Read an extract from The Wandering by Intan Paramaditha – the most ingenious and unusual novel you will read all year!
Penguin Random House SA has shared an extract from a new choose-your-own-adventure story (for adults) – The Wandering by Intan Paramaditha.
The choices you make about which pages to turn to may mean you’ll become a tourist or an undocumented migrant, a mother or a murderer, and you will meet many travellers with their own stories to tell. As your paths cross and intertwine, you’ll soon realise that no story is ever new.
The Wandering is the first novel from Indonesian writer Intan Paramaditha. Her first story collection to appear in English, Apple & Knife, came out in 2018.
The Wandering was the winner of an English PEN Translates Award, and a Heim Translation Fund Grant from PEN America. It was translated into English by Stephen J Epstein.
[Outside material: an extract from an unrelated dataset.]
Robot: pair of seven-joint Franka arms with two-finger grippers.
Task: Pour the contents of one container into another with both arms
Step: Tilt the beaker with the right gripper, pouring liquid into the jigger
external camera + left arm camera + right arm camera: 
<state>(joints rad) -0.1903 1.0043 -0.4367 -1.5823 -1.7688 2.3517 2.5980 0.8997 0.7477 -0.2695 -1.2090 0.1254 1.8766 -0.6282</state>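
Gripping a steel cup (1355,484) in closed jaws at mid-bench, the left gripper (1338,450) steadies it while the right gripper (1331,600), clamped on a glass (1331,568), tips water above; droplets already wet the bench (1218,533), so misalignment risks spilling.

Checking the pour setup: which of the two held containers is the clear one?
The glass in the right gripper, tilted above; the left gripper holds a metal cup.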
‘An ingenious choose-your-own-adventure challenge … Questions such as: “Where am I going?”… “Which choice will make my life worthwhile?” feel existential and urgent … Who can travel, and on what conditions, is one of the primary human rights questions of our era, and The Wandering skilfully takes it on.’ – Lauren Elkin, Guardian
About the book
You’ve grown roots, you’re gathering moss. You’re desperate to escape your boring life teaching English in Jakarta, to go out and see the world. So you make a Faustian pact with a devil, who gives you a gift, and a warning. A pair of red shoes to take you wherever you want to go.
You’re forever wandering, everywhere and nowhere, but where is your home?
And where will you choose to go?
To New York, to follow your dreams?
To Berlin or Amsterdam? Lima or Tijuana? Or onto a train that will never stop?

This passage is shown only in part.